A colpi di parola: “La Grande Magia” di E. De Filippo, regia di Gabriele Russo
Va detto, La Grande Magia di Eduardo De Filippo era ed è una sorta di oggetto teatrale non identificato, un U.F.O. che lascia sorpresi e increduli perché al di là di una trama apparentemente semplice si scorge qualcosa di complesso e mostruoso. L’allestimento diretto da Gabriele Russo, va detto anche questo, resiste con coraggio alla tentazione di attualizzare il testo del 1948, dando al tempo stesso una vivida impronta di contemporaneità grazie all’habitat sonoro firmato da Antonio Della Ragione.
Tra gli ospiti di un grande albergo corre voce che la signora Marta Di Spelta (Alice Spisa), bellissima e corteggiatissima, sia tutto fuorché un esempio di fedeltà coniugale; il marito Calogero (Natalino Balasso), è convinto di essere tutto d’un pezzo e pertanto considera normale tenere la donna ossessivamente accanto a sé. Nello stesso hotel sopraggiungono il mago Otto Marvuglia (Michele Di Mauro) e Zaira (una strepitosa Sabrina Scuccimarra), complici sulla scena e nella vita, insieme al loro mirabolante arsenale di trucchi e di illusioni. Attorno alle due famiglie, ciascuna bella e infelice a modo suo, gravita una folta schiera di personaggi (Veronica D’Elia, Gennaro Di Biase, Christian di Domenico, Maria Laila Fernandez, Alessio Piazza, Manuel Severino, Anna Rita Vitolo).
Durante uno dei vari (vani) giochi di prestigio accade l’irreparabile: Marta si sottrae al controllo del marito, raggiunge il proprio amante e fa perdere le sue tracce. Calogero dovrà quindi scegliere se accettare la verità esibita sotto i suoi occhi, oppure rifugiarsi in una bolla, una versione dei fatti inverosimile che gli risparmi il dolore del tradimento. Anche per l’illusionista, del resto, si schiude lentamente un bivio: ammettere l’inganno, oppure alimentare quel perverso convincimento e vedere fino a che punto si può portare un essere senziente a credere in una palese menzogna.

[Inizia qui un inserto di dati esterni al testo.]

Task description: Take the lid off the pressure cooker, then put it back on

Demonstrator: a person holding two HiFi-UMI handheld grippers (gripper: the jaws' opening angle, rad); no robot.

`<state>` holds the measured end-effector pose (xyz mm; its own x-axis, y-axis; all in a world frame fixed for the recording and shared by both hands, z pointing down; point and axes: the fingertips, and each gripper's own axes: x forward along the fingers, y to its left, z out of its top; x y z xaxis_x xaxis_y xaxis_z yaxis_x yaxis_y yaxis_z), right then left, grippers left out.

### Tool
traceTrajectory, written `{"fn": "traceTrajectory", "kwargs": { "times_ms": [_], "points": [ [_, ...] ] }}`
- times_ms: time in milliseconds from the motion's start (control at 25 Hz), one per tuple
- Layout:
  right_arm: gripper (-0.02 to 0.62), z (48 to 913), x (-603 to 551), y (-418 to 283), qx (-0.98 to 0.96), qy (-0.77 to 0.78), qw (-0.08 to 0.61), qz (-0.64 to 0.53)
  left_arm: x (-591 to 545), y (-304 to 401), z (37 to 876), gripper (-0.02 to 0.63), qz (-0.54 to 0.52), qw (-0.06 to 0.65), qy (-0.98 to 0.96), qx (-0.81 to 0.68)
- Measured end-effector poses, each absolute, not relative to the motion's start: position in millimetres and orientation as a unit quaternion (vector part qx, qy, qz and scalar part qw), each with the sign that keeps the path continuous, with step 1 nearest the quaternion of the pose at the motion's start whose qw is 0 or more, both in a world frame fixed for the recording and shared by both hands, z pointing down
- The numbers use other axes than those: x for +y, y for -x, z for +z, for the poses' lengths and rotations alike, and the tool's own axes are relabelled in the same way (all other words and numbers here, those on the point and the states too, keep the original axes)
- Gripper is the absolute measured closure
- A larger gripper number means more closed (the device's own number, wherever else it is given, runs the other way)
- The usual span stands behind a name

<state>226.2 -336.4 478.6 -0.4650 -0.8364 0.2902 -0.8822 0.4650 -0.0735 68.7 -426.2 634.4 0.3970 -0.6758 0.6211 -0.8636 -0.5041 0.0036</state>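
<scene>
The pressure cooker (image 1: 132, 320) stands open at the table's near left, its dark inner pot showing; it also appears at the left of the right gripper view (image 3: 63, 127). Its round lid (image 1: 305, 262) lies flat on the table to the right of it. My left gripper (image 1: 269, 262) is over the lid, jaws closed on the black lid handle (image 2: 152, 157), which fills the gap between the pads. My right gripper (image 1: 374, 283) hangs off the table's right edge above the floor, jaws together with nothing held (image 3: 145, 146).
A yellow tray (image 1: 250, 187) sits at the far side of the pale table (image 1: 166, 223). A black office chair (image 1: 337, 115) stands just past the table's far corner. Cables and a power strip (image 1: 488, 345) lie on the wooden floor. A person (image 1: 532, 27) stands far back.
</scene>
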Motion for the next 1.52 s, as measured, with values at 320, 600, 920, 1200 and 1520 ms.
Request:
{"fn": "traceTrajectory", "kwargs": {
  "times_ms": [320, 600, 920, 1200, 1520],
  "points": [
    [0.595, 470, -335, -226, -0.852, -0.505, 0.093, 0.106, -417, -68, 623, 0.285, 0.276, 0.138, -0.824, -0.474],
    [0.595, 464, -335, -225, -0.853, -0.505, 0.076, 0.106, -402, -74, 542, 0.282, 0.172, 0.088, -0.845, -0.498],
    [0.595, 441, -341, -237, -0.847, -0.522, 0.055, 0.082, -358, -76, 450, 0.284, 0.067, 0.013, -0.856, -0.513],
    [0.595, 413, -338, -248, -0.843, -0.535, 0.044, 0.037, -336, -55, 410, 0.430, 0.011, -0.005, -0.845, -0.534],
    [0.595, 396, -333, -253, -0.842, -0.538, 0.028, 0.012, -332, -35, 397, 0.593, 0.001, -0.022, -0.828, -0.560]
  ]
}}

Il racconto ci trasporta dall’hotel alla caotica ma calorosa abitazione della famiglia Marvuglia, cui corrisponde una casa Di Spelta arida e spoglia. Il terzo atto, nella sua essenzialità quasi scheletrica del linguaggio e della scenografia, vale da solo l’intero spettacolo: Balasso e Di Mauro ingaggiano un vero e proprio duello a colpi di parola, il pieno e il vuoto più ostinato a denti stretti, il mare scintillante contro il muro più ruvido.
Va detto, infine, che la vicenda che travolge il destino di Calogero Di Spelta racchiude una parabola – inquietante nel mondo di ieri, agghiacciante in quello di oggi – su quanto possa essere fragile il senso di realtà nella vita individuale e collettiva. Capaci di intendere e di volere, oppure capaci di intendere ciò che vogliamo mentre il resto semplicemente ci convinciamo che non esista? La soluzione dell’enigma sembra a portata di mano ma sfugge ogni volta tra le dita.
“Il fatto che Eduardo stesso abbia vissuto l’amarezza dell’incomprensione del pubblico rivela quanto questo testo sia intriso di profondità e potenzialità” sottolinea Russo nelle note di regia, aggiungendo poco oltre: “Smarriti i personaggi, smarriti gli spettatori, smarriti gli uomini e le donne (…) nel continuo fondersi del vero e del falso.”
Visto al Teatro Sociale di Trento, venerdì 10 gennaio 2025.